The Free Clinic of Franklin County is receiving e-mail from clients as well. “I’d never, until this year, received e-mail from a client or potential client,” Jones said. “This week, I had six.” It’s an indicator of how the typical free clinic patient has changed, she added. “Fifteen years ago, we were seeing young mothers with two or three kids. Now, we’re seeing middle-aged people who have lost health insurance through no fault of their own — they simply lost their jobs.”
Ironically, as demand for health care is rising at free clinics, the funding to provide it is shrinking. Volunteers account for a large portion of the health care offered at free clinics, but operating costs are still high. In 2007, for example, Virginia’s free clinics spent $4.5 million on pharmacy operations and medication purchases, Markwith pointed out. (Including donations, the total value of the medications dispensed to patients at Virginia’s free clinics was $43 million in 2007.) And some clinics are hiring staff to meet growing demand, thereby putting greater pressure on their budgets, Oswalt said.
“Free clinics raise their money every year from scratch,” Oswalt added. “Most of them have annual fundraising drives and special events that generate revenue for them. The state gives money to free clinics, but it’s a small percentage of the whole.”
Free clinics also receive grants from foundations and corporations, and hospitals are sources of cash and in-kind contributions. The Fan Free Clinic’s Baumann said the corporate donations to his clinic are drying up, and the foundations have warned him that he will see a slowdown in funding from them, as well. “2009 and 2010 will be really tough,” he said.
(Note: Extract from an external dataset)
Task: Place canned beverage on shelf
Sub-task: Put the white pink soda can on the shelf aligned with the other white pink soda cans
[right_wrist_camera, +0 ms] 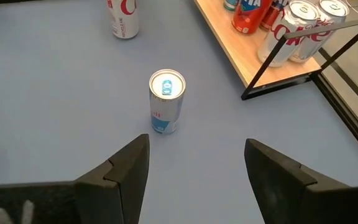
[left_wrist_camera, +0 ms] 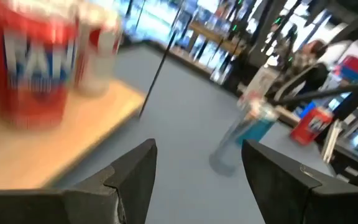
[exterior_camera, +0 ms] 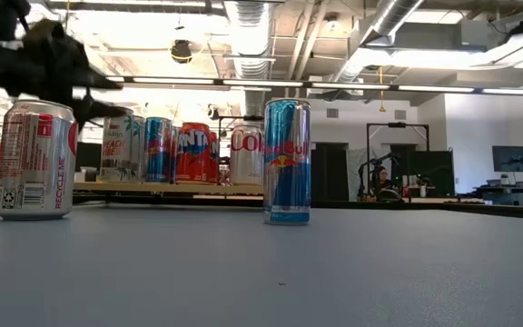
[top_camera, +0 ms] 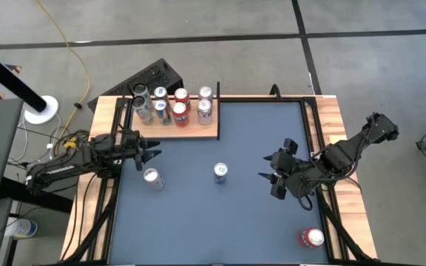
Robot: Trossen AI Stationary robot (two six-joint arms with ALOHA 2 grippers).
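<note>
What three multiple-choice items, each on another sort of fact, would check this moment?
1. Where does the slim blue can stand relative to the shelf?
A. on it
B. off it, mid-table
C. behind it

2. How many cans stand on the blue table, off the shelf?
A. one
B. three
C. five

3. How are the left gripper and right gripper?
A. both open, empty
B. both shut on cans
C. left shut on a can, right open

Key:
1 B: it stands alone on the blue top.
2 B: the blue can, a silver can and a red can.
3 A: each wrist view shows fingers apart with nothing between.
</note>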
A legislative initiative that brought $3.5 million to Virginia’s free clinics and community health centers this year has helped them meet surging demand, Oswalt said. “But they’ve only put in half — $1.75 million — for fiscal year 2010. We’re asking the General Assembly to add $1.75 million to keep it the same.”
For now, the future looks grim. Offering universal health care would ease the pressure felt by free clinics, Oswalt pointed out, but with the Obama administration scrambling to pull the economy back from a deep recession that threatens to slip into a depression, universal health coverage doesn’t seem imminent.
“The only light I see at the end of the tunnel is an improvement in the economy and people being able to get more income so they can afford health insurance,” Markwith said. “I believe we’ll be under tremendous stress through 2010, unless the economy picks up more than current projections suggest.”